For remote workers, corporate network security starts from the home. To ensure best practices are put in place from the very beginning, IT teams and business leaders must educate and encourage their WFH employees to raise the bar of home cybersecurity hygiene standards starting with their router. For example, some simple steps to follow include altering default security settings and encrypting the home network by updating router settings to either WPA3 Personal or WPA2 Personal. Furthermore, they should conduct regular audits of what is connected and disable any devices not regularly used.

At the same time, WFH workers should also leverage the micro-segmentation feature usually available in the firmware of most Wi-Fi routers. This allows users to operate separate networks - one for guests and IoT devices, another for corporate purposes. Network segmentation is critical to cyber hygiene in the enterprise and at home.

The survey revealed that 51% of IT decision-makers (who have IoT devices connected to their organization's network) segmented IoT devices on a separate network; isolated from the one used for primary business devices and business applications (e.g., HR system, email server, finance system). That said, a significant number of global IT decision makers (one in five) admit their organization's IoT devices are not segmented on an individual network from the one they use for primary devices and key business applications. The situation is worse in some markets, such as the UK, where one in three admit to having no segmentation at all.
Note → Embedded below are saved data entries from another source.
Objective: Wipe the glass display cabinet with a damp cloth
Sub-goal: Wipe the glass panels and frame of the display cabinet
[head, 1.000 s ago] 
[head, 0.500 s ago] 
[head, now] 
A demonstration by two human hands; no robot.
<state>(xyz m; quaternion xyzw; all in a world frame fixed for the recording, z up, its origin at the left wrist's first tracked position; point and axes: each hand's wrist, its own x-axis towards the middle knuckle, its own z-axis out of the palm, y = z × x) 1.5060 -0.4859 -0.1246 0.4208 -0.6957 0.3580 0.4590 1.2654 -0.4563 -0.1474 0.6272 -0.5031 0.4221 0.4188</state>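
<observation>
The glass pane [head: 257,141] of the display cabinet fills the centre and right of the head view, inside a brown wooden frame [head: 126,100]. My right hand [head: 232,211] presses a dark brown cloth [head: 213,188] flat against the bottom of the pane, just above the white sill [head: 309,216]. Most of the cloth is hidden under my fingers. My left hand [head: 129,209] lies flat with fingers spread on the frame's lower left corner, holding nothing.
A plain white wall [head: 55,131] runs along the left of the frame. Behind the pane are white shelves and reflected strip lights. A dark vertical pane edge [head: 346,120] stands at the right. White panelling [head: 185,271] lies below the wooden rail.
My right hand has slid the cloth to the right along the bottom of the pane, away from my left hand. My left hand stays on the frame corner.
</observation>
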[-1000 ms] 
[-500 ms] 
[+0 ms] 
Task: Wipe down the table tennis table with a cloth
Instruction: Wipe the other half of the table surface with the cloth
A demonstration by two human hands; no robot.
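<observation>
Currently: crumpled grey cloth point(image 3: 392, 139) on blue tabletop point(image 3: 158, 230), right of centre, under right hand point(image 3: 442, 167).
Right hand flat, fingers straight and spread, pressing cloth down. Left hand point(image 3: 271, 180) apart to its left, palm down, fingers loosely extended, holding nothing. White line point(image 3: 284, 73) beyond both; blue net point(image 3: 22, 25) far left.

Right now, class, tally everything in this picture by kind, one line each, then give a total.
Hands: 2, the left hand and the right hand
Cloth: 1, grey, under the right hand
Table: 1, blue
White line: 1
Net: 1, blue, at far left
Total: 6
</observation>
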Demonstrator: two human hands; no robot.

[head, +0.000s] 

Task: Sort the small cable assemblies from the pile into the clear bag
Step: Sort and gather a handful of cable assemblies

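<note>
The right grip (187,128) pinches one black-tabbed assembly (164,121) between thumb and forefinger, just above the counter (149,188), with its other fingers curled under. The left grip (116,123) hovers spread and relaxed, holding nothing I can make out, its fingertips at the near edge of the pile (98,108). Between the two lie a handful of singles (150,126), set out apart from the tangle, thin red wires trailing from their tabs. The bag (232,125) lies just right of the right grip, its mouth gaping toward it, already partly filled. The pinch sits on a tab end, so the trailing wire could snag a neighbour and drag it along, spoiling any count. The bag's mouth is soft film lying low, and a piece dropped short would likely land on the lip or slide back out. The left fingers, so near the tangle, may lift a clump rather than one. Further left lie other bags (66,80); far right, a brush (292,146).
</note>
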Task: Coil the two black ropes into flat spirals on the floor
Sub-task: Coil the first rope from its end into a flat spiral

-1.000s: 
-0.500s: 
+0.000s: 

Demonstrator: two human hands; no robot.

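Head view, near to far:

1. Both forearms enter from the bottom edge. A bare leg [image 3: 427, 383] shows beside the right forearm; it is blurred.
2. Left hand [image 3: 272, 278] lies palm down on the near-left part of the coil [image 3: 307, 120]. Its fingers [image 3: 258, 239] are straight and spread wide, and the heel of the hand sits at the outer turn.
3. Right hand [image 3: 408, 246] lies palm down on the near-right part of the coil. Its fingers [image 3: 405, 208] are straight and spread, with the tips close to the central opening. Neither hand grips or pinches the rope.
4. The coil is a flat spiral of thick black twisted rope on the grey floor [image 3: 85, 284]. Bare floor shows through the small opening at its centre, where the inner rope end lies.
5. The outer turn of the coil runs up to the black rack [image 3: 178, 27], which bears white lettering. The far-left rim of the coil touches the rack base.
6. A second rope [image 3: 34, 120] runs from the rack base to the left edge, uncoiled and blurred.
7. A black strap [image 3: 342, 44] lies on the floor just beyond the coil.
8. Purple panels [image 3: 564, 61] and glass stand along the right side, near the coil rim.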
IT teams and remote employees must collaborate to secure the network, as opposed to adopting a hub and spoke connection model; where everything goes through one security pipe and where home workers connect back into the business via VPN. Due to the complexity of today’s connected ecosystem, one size security is insufficient. All too often, users look for the OFF switch on their VPN to run core business services such as conferencing. In our digital age, edge cybersecurity must adapt to being contextually aware. In this way, the appropriate security is transparent to the user and optimizes the experience, so there is no need to turn it OFF.

Trust in Zero Trust

Finally, IoT cybersecurity management lies within the enterprise itself and how rogue IoT devices are policed and prohibited from connecting to the network. Organizations should be using least-privilege access policies to prevent unauthorized (consumer) devices from connecting to corporate networks. Only approved devices and users should be allowed access to necessary resources.

Zero Trust is key to securing IoT devices and avoiding the risk of data exposure, which would negatively impact business continuity. Organizations can benefit from real-time monitoring solutions that continuously analyze the behavior of network connected IoT devices, to seek to know the unknowns. This means discovering the exact number of devices connected to the user’s network, including the ones they are and are not aware of — and those forgotten. The inventory of IoT assets can then use current firewall investments to automatically recommend and enforce security policies, based on the level of risk and the extent of untrusted behavior detected in those devices. A point solution can extend a corporate network and bring unified security policy management and Secure Access Service Edge (SASE) to remote workers.

IoT devices are critical to our everyday lives and work, organizations must reevaluate the way they have traditionally responded to cybersecurity and create a culture of proactive cyber health that extends from the C-suite to all workers. Hybrid working is here to stay so business leaders must learn and implement best practices, as well as train and educate employees on how they can work safely remotely as well. There needs to be more dialogue, communication, and transparency within the business to avoid preventable human errors and simplify cybersecurity at all levels.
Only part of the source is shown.